**Requirement:** All the data below should be printed again without a single difference.

**Material provided:**
**********
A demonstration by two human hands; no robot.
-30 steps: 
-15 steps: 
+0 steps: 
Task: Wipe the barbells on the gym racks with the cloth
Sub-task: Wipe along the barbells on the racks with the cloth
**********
**Written response:**
A demonstration by two human hands; no robot.
-30 steps: 
-15 steps: 
+0 steps: 
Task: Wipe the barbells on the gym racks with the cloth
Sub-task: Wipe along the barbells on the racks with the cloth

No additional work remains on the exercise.